■ **Data provided**:
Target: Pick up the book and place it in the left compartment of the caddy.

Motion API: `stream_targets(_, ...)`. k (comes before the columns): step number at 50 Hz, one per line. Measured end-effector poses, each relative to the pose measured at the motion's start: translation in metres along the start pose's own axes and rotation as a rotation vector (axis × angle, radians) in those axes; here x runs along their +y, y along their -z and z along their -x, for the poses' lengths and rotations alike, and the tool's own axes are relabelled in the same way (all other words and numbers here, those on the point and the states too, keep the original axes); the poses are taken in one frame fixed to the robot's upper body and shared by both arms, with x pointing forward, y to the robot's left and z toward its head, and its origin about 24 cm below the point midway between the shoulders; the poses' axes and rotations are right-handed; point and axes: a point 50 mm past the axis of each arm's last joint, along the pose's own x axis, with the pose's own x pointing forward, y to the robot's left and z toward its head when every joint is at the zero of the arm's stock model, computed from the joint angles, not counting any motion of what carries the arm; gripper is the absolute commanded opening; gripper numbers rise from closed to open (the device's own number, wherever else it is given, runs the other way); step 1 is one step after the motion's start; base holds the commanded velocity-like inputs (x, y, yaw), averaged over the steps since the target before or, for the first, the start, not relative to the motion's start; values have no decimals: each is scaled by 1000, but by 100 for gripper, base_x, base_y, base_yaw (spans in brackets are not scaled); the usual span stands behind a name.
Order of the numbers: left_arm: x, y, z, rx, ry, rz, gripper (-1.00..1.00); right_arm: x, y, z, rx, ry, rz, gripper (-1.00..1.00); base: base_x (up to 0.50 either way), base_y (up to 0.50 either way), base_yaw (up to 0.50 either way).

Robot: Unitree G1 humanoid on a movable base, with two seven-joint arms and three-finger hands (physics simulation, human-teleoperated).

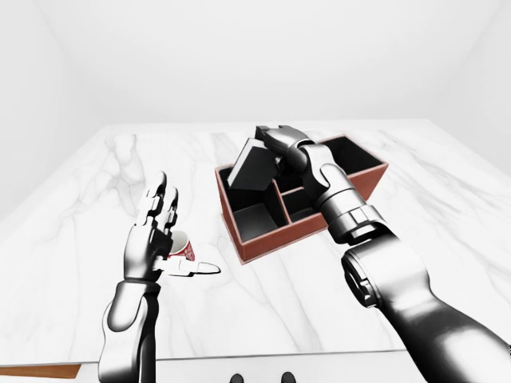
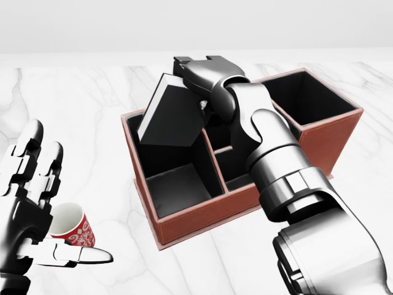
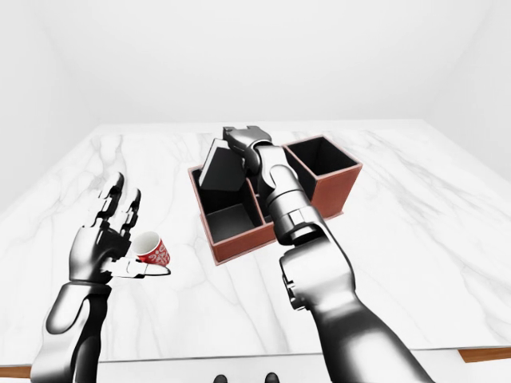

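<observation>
A dark book [image 2: 172, 114] stands tilted, its lower end down inside the left part of the red-brown caddy [image 2: 202, 220]. My right hand [image 2: 195, 72] is shut on the book's upper edge, above the caddy's left side, and the arm crosses over the caddy's middle compartments. My left hand [image 2: 34, 196] is open and empty at the lower left of the head view, well left of the caddy, fingers spread upward.
A red patterned cup [image 2: 72, 228] sits on the white marble table [image 2: 92, 104], right beside my left hand. The caddy's large right compartment [image 2: 307, 98] is open and dark inside. The table's near edge [image 1: 239, 355] runs along the bottom of the left-eye view.
</observation>
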Motion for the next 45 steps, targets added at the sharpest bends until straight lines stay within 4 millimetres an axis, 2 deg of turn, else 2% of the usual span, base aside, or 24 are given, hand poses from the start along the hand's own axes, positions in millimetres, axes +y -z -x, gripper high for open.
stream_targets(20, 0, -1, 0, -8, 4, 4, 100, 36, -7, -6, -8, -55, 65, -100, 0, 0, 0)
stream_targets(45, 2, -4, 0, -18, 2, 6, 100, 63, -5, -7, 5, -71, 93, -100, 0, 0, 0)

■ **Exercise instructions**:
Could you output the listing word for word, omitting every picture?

■ **Completed task**:
Target: Pick up the book and place it in the left compartment of the caddy.

Motion API: `stream_targets(_, ...)`. k (comes before the columns): step number at 50 Hz, one per line. Measured end-effector poses, each relative to the pose measured at the motion's start: translation in metres along the start pose's own axes and rotation as a rotation vector (axis × angle, radians) in those axes; here x runs along their +y, y along their -z and z along their -x, for the poses' lengths and rotations alike, and the tool's own axes are relabelled in the same way (all other words and numbers here, those on the point and the states too, keep the original axes); the poses are taken in one frame fixed to the robot's upper body and shared by both arms, with x pointing forward, y to the robot's left and z toward its head, and its origin about 24 cm below the point midway between the shoulders; the poses' axes and rotations are right-handed; point and axes: a point 50 mm past the axis of each arm's last joint, along the pose's own x axis, with the pose's own x pointing forward, y to the robot's left and z toward its head when every joint is at the zero of the arm's stock model, computed from the joint angles, not counting any motion of what carries the arm; gripper is the absolute commanded opening; gripper numbers rise from closed to open (the device's own number, wherever else it is given, runs the other way); step 1 is one step after the motion's start; base holds the commanded velocity-like inputs (x, y, yaw), averaged over the steps since the target before or, for the first, the start, not relative to the motion's start; values have no decimals: each is scaled by 1000, but by 100 for gripper, base_x, base_y, base_yaw (spans in brackets are not scaled); the usual span stands behind a name.
Order of the numbers: left_arm: x, y, z, rx, ry, rz, gripper (-1.00..1.00); right_arm: x, y, z, rx, ry, rz, gripper (-1.00..1.00); base: base_x (up to 0.50 either way), base_y (up to 0.50 either way), base_yaw (up to 0.50 either way).

Robot: Unitree G1 humanoid on a movable base, with two seven-joint arms and three-finger hands (physics simulation, human-teleoperated).


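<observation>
A dark book [image 2: 172, 114] stands tilted, its lower end down inside the left part of the red-brown caddy [image 2: 202, 220]. My right hand [image 2: 195, 72] is shut on the book's upper edge, above the caddy's left side, and the arm crosses over the caddy's middle compartments. My left hand [image 2: 34, 196] is open and empty at the lower left of the head view, well left of the caddy, fingers spread upward.
A red patterned cup [image 2: 72, 228] sits on the white marble table [image 2: 92, 104], right beside my left hand. The caddy's large right compartment [image 2: 307, 98] is open and dark inside. The table's near edge [image 1: 239, 355] runs along the bottom of the left-eye view.
</observation>
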Motion for the next 45 steps, targets added at the sharpest bends until straight lines stay within 4 millimetres an axis, 2 deg of turn, else 2% of the usual span, base aside, or 24 are given, hand poses from the start along the hand's own axes, positions in millimetres, axes +y -z -x, gripper high for open.
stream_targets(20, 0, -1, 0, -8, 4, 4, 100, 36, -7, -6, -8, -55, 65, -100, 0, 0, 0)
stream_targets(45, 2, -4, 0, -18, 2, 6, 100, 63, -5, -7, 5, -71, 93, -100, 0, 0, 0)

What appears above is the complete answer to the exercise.